Bibliophile | Lisa Brennan-Jobs tells her story in ‘Small Fry’

Small Fry
by Lisa Brennan-Jobs
Allen & Unwin

Lisa Brennan-Jobs’ parents met at a Californian high school in 1972. Lisa was born in 1978, but when her mother Chrisann found out she was pregnant, her father Steve left. He had just started a company with his friend Woz called Apple and denied that the child was his, even though he called the computer he was working on (the one that was to proceed the Macintosh) Lisa.

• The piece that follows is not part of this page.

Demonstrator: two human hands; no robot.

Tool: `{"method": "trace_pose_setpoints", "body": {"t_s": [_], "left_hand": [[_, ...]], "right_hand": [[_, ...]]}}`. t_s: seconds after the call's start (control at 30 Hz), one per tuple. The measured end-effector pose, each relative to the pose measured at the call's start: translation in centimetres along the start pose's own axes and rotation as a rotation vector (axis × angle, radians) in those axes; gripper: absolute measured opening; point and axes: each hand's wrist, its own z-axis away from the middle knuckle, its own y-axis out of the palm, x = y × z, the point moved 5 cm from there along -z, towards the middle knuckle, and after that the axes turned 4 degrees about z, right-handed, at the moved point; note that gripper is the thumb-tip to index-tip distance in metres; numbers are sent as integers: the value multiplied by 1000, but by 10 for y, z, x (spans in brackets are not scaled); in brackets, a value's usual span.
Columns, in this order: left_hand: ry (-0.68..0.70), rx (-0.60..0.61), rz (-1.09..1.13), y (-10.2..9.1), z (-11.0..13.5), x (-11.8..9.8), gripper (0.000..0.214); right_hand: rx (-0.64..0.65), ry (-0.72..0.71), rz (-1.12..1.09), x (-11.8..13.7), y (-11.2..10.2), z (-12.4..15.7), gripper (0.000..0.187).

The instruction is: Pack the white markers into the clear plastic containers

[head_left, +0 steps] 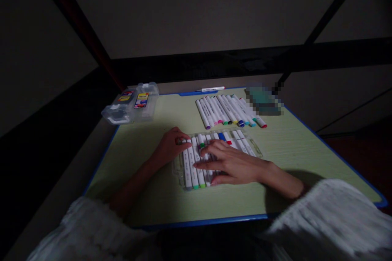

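Head view: left hand curls at white markers in a clear case, grip unclear. Right hand spreads open over them.

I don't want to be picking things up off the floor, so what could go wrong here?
The lone marker at the far edge of the table could roll off if bumped. The clear plastic case seems to stick out past the left edge, so a knock might tip it. The right hand spreads over markers in the clear tray and might nudge some askew.
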Motion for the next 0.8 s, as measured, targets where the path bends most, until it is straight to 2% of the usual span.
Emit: {"method": "trace_pose_setpoints", "body": {"t_s": [0.63,0.8], "left_hand": [[20,-2,12,0,-1,1,10],[18,-10,4,0,-1,0,10]], "right_hand": [[-24,21,-19,-6,-5,3,53],[-70,5,-80,-9,-9,3,43]]}}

While Steve’s Apple business was becoming more and more successful, Lisa and her artist mother lived on welfare and the occasional odd job Chrisann was able to get. Steve was finally ordered by the courts to pay child support, after being forced to take a DNA test, when Lisa was two years of age, though she remembers that there never seemed to be enough.

It was not until she was eight that Lisa got to see her mythical father, who himself had been adopted, once a month. By this time he had been removed from his Apple Company and had launched Next and Pixar companies. Lisa writes that her mother said that it was the dips in his worldly success that made him come and find them.

When her relationship with her mother became strained in high school, Lisa moved to live with her father and his new wife Laurene. While Steve was renovating a multi-million dollar apartment and starting a new family, Lisa’s mother was trying to fend off debt collectors. Adding to the complexity of trying to find her place in the world, Lisa found her father unpredictable.

The memoir is somewhat disjointed, but so was Lisa’s life. In the world according to Lisa, this hippyish child of Silicon Valley found that her father didn’t need her the way she needed him. He was frustratingly erratic and seemed to withhold affection in a pattern that she couldn’t predict or control. Lauded by the rest of the world, Lisa’s efforts to make a connection often backfired.

Steve died from cancer in 2011 and it seems that Lisa is very forgiving of her father’s shortcomings – even though her accounts show they left her with definite scars. However, she doesn’t hold back on revealing her own shortcomings, including stealing things from her father’s house just before he died.

Now married, with a child of her own, Lisa Brennan-Jobs has laid all her demons out to be read by the world. I can only presume that writing about the ‘small fry’ that she was is as liberating for her as it is for the reader who shares her story.